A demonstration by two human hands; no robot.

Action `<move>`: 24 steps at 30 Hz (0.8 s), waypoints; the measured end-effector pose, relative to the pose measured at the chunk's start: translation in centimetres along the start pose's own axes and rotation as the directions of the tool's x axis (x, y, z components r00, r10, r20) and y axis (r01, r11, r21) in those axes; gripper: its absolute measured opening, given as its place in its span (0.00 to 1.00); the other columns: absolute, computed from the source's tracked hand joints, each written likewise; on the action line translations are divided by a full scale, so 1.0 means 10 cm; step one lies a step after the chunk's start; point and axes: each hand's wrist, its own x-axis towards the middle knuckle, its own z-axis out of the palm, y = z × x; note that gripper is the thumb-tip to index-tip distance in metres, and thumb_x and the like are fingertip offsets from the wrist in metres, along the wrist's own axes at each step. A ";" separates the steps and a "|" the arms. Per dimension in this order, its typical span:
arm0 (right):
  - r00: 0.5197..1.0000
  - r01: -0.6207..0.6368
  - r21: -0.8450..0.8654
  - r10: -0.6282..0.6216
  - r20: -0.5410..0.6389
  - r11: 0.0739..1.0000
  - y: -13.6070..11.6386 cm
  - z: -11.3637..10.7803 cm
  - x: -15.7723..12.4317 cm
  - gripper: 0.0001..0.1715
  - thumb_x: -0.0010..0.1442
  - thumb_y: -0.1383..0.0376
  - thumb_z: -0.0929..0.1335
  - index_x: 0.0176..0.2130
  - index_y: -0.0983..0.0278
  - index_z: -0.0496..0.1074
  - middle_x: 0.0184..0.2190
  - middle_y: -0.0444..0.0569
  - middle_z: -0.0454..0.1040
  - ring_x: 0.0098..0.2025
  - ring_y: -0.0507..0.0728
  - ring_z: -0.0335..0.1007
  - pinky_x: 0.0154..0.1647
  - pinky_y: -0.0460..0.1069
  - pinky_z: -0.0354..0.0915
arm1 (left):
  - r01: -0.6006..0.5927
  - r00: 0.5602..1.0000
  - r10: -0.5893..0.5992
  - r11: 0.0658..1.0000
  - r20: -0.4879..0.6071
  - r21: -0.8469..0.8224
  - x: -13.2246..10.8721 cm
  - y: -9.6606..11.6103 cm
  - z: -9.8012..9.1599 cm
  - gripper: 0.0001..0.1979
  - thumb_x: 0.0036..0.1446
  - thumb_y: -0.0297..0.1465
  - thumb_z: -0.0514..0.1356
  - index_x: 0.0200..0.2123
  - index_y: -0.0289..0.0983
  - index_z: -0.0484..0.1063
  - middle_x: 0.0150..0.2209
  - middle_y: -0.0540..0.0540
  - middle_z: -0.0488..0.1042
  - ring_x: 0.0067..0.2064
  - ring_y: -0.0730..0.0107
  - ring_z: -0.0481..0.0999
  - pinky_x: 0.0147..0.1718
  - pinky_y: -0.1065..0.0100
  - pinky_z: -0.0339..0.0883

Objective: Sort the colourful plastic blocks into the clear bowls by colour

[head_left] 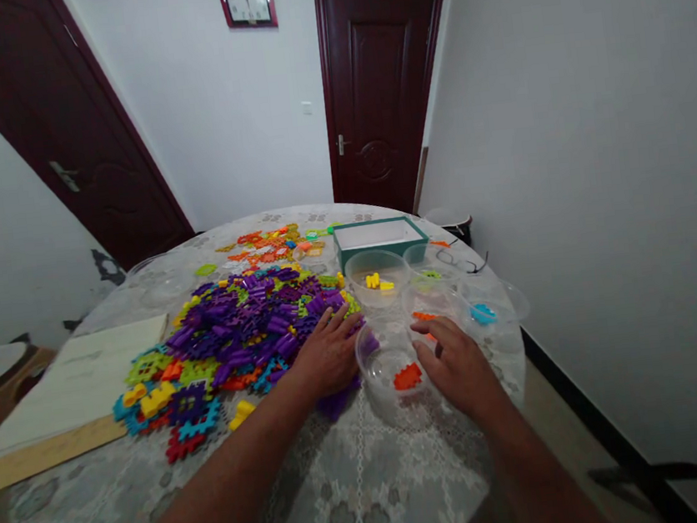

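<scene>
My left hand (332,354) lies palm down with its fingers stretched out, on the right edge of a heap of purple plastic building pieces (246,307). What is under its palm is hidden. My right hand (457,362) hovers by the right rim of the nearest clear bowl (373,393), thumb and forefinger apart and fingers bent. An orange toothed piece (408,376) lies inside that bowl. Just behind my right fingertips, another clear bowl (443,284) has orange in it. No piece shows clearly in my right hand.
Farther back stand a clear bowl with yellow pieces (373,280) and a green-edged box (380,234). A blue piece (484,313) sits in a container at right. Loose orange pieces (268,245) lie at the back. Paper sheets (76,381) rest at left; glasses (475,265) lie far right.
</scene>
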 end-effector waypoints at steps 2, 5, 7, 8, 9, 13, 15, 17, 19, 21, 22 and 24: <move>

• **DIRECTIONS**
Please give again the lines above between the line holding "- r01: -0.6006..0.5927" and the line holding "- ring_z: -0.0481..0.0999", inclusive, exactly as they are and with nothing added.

• **EXPECTED ANSWER**
  - r01: -0.6006..0.5927
  - r00: 0.5602..1.0000
  - r10: -0.5893..0.5992
  - r11: 0.0658..1.0000
  - r20: -0.4879..0.6071
  - r21: -0.8469..0.8224
  - x: -13.2246..10.8721 cm
  - y: -9.6606..11.6103 cm
  - z: -9.8012..9.1599 cm
  - gripper: 0.0001..0.1979
  - thumb_x: 0.0036..0.1446
  - thumb_y: -0.0297..0.1465
  - thumb_z: -0.0514..0.1356
  - index_x: 0.0200..0.2123
  - index_y: -0.0289..0.0983
  - index_z: -0.0484..0.1063
  - middle_x: 0.0150..0.2209
  - middle_y: -0.0540..0.0540
  - middle_z: -0.0488..0.1042
  - ring_x: 0.0067..0.2064
  - ring_y: -0.0730..0.0107
  - ring_z: -0.0481..0.0999

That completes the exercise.